Of course, our politicians know what they are doing. Some of them express ‘innocent shock’ over being misunderstood on the Hindu-India debate — except that this innocence too is rather methodical. They know that the moment anyone mentions the word ‘Hindu’ anywhere in the world, it will invoke images of the people belonging to a religion which has the Gita, the Vedas, the Ramayana, the Mahabharata, etc. as their iconic cultural and religious identity-symbols. Nowhere in the world is the word Hindu taken to mean Indian; it is always understood as a description of the followers of the Sri Ram Chandra and Lord Krishna. And nowhere in the world is the word ‘Indian’ a synonym for ‘Hindu’. Every Hindu knows that a person belonging to Sikh religion or to Islam or to Christianity is not a Hindu even if he is born and brought up in India. But our political ideologues innocently declare that everybody born in India is a Hindu because the word India comes from the word ‘Indus’ which is an English version of the word ‘Sindhus’. The ancient Arabs and Persians now come to the aid of the political-ideologue, helping him keep alive the confusion between the Hindus and the Indians.

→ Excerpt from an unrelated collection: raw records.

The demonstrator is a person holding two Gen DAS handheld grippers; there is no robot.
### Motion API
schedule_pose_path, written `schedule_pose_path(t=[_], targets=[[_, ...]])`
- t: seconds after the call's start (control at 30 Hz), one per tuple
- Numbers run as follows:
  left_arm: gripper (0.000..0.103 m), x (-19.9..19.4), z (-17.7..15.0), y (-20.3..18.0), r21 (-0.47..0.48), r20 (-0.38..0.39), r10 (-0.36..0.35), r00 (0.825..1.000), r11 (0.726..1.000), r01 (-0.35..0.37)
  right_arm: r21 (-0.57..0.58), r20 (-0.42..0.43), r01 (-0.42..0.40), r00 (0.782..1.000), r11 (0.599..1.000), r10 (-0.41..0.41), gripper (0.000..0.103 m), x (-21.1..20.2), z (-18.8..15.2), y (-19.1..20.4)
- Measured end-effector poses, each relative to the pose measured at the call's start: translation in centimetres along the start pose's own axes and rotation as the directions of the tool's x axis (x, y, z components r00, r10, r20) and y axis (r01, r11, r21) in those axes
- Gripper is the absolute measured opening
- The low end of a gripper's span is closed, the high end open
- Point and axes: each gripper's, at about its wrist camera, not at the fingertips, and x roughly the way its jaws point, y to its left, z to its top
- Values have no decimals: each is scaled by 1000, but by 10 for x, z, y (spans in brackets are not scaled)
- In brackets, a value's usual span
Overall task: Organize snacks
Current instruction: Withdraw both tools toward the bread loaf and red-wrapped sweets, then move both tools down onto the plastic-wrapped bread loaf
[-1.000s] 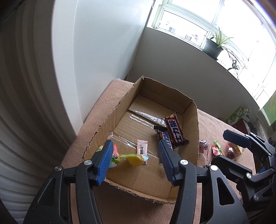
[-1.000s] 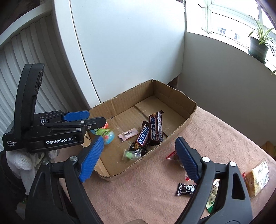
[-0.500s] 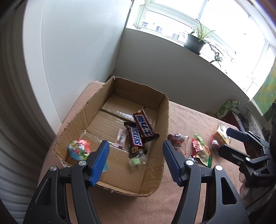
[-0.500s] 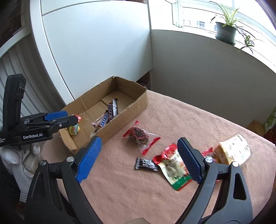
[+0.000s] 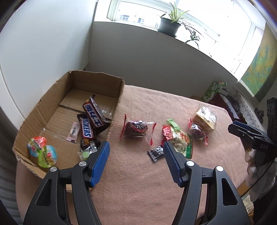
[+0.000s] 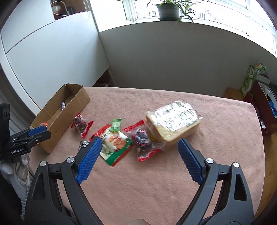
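Observation:
An open cardboard box (image 5: 119, 97) (image 6: 72, 107) at the table's left holds two Snickers bars (image 5: 91, 119), two jelly cups (image 5: 42, 151) and small candies. On the pink cloth lie a clear red-edged bag of dark snacks (image 5: 136, 129) (image 6: 80, 123), a small black packet (image 5: 155, 153) (image 6: 84, 144), a red-green pouch (image 5: 180, 140) (image 6: 115, 143), a second red-edged bag (image 5: 197, 132) (image 6: 143, 140) and a wrapped bread loaf (image 5: 206, 119) (image 6: 173, 119). My left gripper (image 5: 135, 155) is open and empty above the cloth beside the box. My right gripper (image 6: 139, 152) is open and empty, above the pouch and second bag.
The table's pink cloth (image 6: 216, 138) ends at the right, where a dark cabinet (image 6: 263, 107) and a green carton (image 6: 251, 77) stand. A white wall panel (image 6: 52, 57) is behind the box. A potted plant (image 6: 167, 8) sits on the windowsill.
Both grippers have swung right, away from the box, toward the loose snacks on the cloth. Both stay open and empty. The snacks have not moved.

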Motion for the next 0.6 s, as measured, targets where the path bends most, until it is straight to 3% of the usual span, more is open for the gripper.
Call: schedule_pose_path(t=[0.2,0.43,0.6], targets=[[64,15,1,-25,38,-34,-41,999,998,43,147,-19,-12,1000,989,15,92,2,-1,-49],[64,33,19,-62,80,-44,-102,994,991,106,335,-23,-100,993,937,114,92,21,-4,-92],[64,58,37,-91,79,-81,-204,976,974,211,410,-13,-146,986,900,166,92,35,-8,-109]])
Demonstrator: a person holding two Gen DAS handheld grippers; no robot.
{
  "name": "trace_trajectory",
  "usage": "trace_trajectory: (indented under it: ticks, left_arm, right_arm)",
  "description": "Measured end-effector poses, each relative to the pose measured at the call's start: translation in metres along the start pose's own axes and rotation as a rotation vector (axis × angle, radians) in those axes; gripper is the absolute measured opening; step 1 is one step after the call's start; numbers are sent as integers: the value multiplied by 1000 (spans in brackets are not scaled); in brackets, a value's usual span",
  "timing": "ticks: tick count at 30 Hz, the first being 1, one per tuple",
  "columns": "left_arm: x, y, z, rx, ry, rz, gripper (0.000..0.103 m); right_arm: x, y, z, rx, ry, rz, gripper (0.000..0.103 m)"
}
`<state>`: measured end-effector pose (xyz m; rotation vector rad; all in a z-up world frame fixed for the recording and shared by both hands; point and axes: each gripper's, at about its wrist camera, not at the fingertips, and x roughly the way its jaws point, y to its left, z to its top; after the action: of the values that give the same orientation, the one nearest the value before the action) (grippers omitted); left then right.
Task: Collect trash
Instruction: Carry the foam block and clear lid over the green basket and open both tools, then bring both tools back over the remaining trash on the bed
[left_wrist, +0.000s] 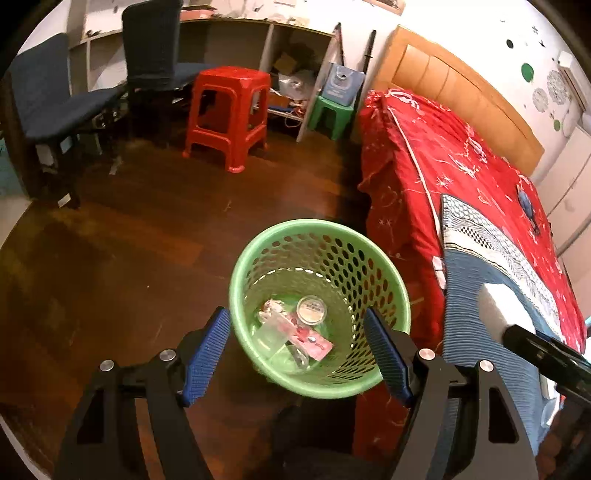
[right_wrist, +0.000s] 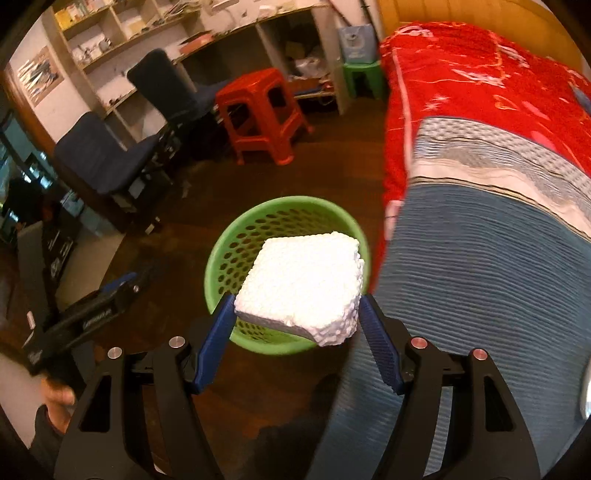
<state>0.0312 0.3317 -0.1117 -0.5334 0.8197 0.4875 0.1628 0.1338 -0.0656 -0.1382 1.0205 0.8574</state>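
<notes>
**Foam block heading for the bin**

You are carrying a white foam block (right_wrist: 299, 284) in the right gripper (right_wrist: 297, 347), its blue pads pressing on the block's two sides. In the right wrist view the block is hanging in front of the green bin (right_wrist: 221, 258), covering much of its mouth, though whether it is truly over the opening cannot be told from this angle. The bin is standing on the dark wooden floor (left_wrist: 129, 240), just beside the bed (left_wrist: 461, 166).

Your left gripper (left_wrist: 297, 354) is hovering near the bin with its fingers spread wide and nothing between them; in its view the bin's near rim shows between the pads. Inside the bin some wrappers (left_wrist: 295, 332) and a small round lid (left_wrist: 311, 310) are already lying at the bottom.

So you are working the drop-off step. The next move is calling for centring the block over the mouth, then opening the right fingers. The block looks nearly as wide as the bin, so it may catch on the rim.
</notes>
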Motion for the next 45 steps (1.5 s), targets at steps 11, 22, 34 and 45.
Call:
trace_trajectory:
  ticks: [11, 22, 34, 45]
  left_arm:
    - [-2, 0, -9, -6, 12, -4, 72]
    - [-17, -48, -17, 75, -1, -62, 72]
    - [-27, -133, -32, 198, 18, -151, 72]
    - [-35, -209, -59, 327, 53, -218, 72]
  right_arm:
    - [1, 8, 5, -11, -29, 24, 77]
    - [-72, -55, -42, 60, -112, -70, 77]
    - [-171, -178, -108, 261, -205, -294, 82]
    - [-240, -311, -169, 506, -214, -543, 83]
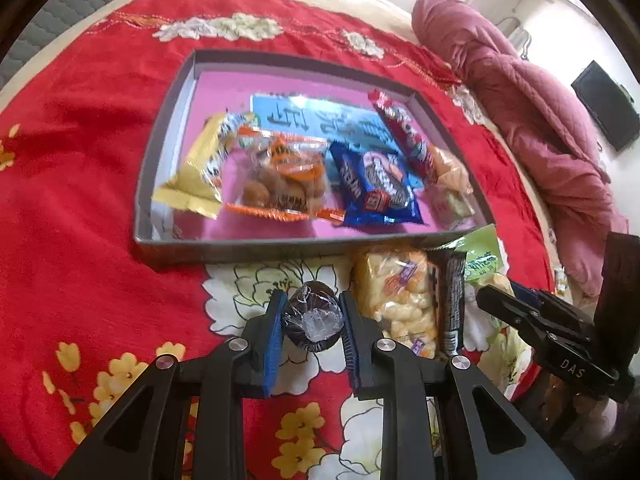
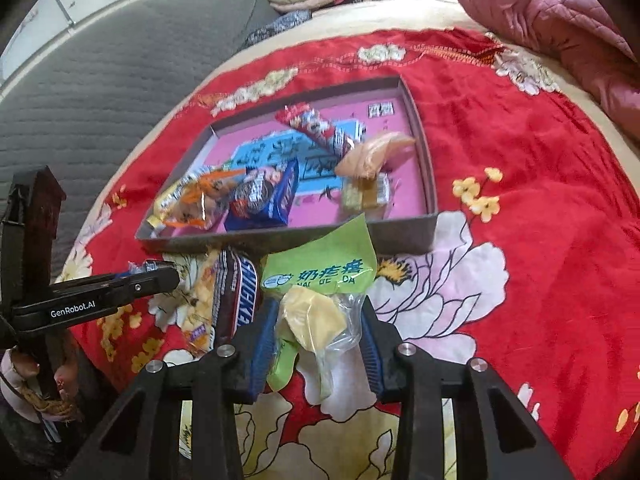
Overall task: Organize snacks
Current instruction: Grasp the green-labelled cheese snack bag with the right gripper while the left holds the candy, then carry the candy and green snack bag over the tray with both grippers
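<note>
Both tongs are clamped on snacks. Left tongs (image 1: 312, 326), at the lower middle of the left view, pinch a round dark cake in clear wrap (image 1: 313, 320) between their blue pads; the cake looks held just clear of the red flowered blanket (image 1: 80, 208). Right tongs (image 2: 318, 346), at the lower middle of the right view, grip a green bag of pale yellow pieces (image 2: 316, 300), its clear lower half squeezed between the pads and its green printed top flopping upward toward the tray.

What the coming move turns on is that the grey tray (image 1: 240, 246) lies straight ahead of both tongs, up the frame, with its long near wall running across each view. Each snack has to rise over that wall and go forward. The cake sits just short of the wall's middle, so the left hand probably has the shorter way in. The green bag's top already overlaps the wall near the tray's right corner in the right view.

Inside the tray, packets crowd the near half: a yellow wrapper (image 1: 200, 168), an orange-trimmed bag (image 1: 280, 176), a blue packet (image 1: 376, 188). The far pink floor is open, likely the easiest place to land. A puffed corn bag (image 1: 400, 300) and a chocolate bar (image 2: 236, 300) lie on the blanket between the two tongs, outside the tray.
</note>
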The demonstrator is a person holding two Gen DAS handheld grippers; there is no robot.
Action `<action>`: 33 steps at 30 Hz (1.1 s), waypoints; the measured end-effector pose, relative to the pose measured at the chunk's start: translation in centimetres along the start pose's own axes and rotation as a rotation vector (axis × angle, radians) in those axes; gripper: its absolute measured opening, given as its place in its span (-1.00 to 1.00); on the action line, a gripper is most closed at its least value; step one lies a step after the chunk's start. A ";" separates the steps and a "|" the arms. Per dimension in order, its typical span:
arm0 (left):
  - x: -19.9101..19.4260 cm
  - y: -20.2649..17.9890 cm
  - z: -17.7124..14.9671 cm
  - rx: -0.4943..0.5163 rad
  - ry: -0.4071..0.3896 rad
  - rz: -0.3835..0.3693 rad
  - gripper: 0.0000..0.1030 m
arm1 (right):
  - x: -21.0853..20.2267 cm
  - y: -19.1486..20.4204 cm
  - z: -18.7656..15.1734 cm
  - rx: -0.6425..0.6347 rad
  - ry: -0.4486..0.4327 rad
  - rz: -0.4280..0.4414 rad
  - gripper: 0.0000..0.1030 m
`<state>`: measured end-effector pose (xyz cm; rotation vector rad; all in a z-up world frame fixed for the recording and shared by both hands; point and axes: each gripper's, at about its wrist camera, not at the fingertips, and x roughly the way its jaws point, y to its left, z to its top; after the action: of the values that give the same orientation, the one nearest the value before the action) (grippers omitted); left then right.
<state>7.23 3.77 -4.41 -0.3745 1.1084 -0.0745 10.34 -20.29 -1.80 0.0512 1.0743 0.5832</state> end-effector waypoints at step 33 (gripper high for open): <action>-3.6 -2.0 2.1 0.019 -0.098 -0.006 -0.48 | -4.8 -0.1 2.1 -0.007 -0.275 0.064 -0.27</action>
<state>7.68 3.31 0.21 -0.3607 1.0089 -0.0711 10.48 -22.11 3.06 0.1557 0.8060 0.6181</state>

Not that anyone in his senses needs any scholarly explanations to know that all Indians are not Hindus or that not even all Hindus are Indians — except if the government of India wants to own responsibility for all Hindus living as citizens of various countries in every part of the world. But of course that is not even the intention of any Government or political or cultural organization in the country. The debate has relevance only in the windmills of political skullduggery.

Any slogan that can sufficiently and appropriately polarize the country along communal lines is good for its leaders so long as communal polarization can yield votes. In the first two decades post Independence, India was fortunate to have survived such polarization although the danger always loomed large on the horizons. Even leaders like Pandit Jawahar Lal Nehru were alive to the dangers which communal polarization posed to the very survival of the country in its formative years. Fortunately for the country, Nehru chose to pitch his politics in a mix of economic development and social consensus. The Nehruvian era will always be remembered as the “the era of the Moderate Secularist” in which ideological or communal extremes were held at bay with emphasis on economic resurgence and consolidation.

Unfortunately, there is no secular icon on the scene today capable of inspiring and navigating the nation away from dangerously divisive slogans. For that to happen, we will need someone who can redirect the national focus back to economic issues and turn moderation into a religion. Right now, there is no one with a voice credible enough to inspire enough confidence in that direction. The vacuum is frightening.